By now it should also compile and run on 32-bit systems, and on macOS and Solaris.
However, as stated in the respective help pages, not all features are supported on macOS.
Porting to other POSIX-compliant Unix flavors should be fairly straightforward.
The Windows support is very limited and mainly provided for compatibility reasons only, i.e. to allow the *serial* execution of code using `bettermc::mclapply`, which was originally developed for Linux or macOS.
## Features
Here is a short overview on its main features ...
### Progress Bar
![progress bar](progress.png)
### Error Handling, Tracebacks and Crashdumps
By default, crashdumps and full tracebacks are generated on errors in child processes:
```{r traceback, error=TRUE, output.lines=10}
g <- function(x) x + 1
f <- function(x) g(as.character(x))
bettermc::mclapply(1:2, f)
```
```{r crashdump}
# in a non-interactive session a file "last.dump.rds" is created
last.dump <- readRDS("last.dump.rds")
# in an interactive session use debugger() instead of print() for actual debugging
print(attr(last.dump[[1L]], "dump.frames"))
```
As shown in the example above, `bettermc` by default fails if there are errors in child processes.

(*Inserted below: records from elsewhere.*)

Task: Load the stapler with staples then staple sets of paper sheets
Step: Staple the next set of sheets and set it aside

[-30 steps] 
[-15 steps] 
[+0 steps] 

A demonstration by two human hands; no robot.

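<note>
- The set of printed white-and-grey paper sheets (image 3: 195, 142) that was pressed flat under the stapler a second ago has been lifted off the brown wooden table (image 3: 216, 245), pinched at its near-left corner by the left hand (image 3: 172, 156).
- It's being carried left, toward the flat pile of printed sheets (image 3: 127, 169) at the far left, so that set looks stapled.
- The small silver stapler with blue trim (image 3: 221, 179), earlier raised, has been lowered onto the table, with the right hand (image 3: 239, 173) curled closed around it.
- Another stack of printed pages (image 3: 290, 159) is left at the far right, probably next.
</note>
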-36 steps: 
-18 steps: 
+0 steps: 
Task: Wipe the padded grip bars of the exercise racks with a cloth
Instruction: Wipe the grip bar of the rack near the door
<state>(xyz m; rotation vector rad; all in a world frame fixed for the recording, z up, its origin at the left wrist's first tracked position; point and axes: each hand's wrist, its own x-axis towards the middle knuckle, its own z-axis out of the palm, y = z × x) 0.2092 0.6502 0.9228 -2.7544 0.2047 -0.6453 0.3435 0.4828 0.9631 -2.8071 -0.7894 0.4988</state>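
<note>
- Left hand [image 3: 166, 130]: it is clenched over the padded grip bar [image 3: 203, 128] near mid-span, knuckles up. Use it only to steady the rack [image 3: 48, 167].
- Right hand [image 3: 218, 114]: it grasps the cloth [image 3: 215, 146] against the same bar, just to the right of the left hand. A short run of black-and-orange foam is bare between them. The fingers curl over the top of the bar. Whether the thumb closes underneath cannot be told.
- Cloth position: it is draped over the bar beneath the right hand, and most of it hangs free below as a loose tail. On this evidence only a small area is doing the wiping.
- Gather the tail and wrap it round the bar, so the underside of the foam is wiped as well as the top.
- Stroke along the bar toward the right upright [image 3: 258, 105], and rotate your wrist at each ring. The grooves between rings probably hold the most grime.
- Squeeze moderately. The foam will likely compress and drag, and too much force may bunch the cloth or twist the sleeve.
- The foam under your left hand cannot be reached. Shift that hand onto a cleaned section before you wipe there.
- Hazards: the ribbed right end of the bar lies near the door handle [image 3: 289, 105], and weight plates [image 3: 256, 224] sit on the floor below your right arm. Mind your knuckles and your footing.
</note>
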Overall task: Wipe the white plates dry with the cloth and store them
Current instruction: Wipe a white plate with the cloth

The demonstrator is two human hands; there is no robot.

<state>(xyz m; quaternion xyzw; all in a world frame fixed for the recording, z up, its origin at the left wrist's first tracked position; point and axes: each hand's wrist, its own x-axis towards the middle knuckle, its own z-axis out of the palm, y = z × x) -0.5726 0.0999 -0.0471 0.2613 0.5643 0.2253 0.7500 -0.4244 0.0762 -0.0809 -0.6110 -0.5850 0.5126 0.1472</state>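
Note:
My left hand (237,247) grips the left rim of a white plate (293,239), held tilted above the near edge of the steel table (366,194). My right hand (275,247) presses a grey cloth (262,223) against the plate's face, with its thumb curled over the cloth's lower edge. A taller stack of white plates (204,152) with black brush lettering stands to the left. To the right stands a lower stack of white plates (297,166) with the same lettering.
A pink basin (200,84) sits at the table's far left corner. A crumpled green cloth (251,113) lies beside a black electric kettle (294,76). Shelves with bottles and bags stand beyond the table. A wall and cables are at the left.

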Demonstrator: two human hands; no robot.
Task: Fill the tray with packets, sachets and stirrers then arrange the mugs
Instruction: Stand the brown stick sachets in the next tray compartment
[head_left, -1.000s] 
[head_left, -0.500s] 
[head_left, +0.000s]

This behavior can be changed to merely warn about both fatal and non-fatal error:
```{r allow_errors, output.lines=10}
ret <- bettermc::mclapply(1:4, function(i) {
if (i == 1L)
stop(i)
else if (i == 4L)
system(paste0("kill ", Sys.getpid()))
NULL
}, mc.allow.fatal = TRUE, mc.allow.error = TRUE, mc.preschedule = FALSE)
```
Also in this case, full tracebacks and crash dumps are available:
```{r crashdump_allow_errors}
stopifnot(inherits(ret[[1]], "try-error"))
names(attributes(ret[[1L]]))
```
Additionally, results affected by fatal errors are clearly indicated and can be differentiated from legitimate `NULL` values:
```{r fatal-error}
lapply(ret, class)
```
You can use `mc.allow.fatal = NULL` to instead return `NULL` on fatal errors as does `parallel::mclapply`.
### Output, Messages and Warnings
In contrast to `parallel::mclapply`, neither output nor messages nor warnings from the child processes are lost.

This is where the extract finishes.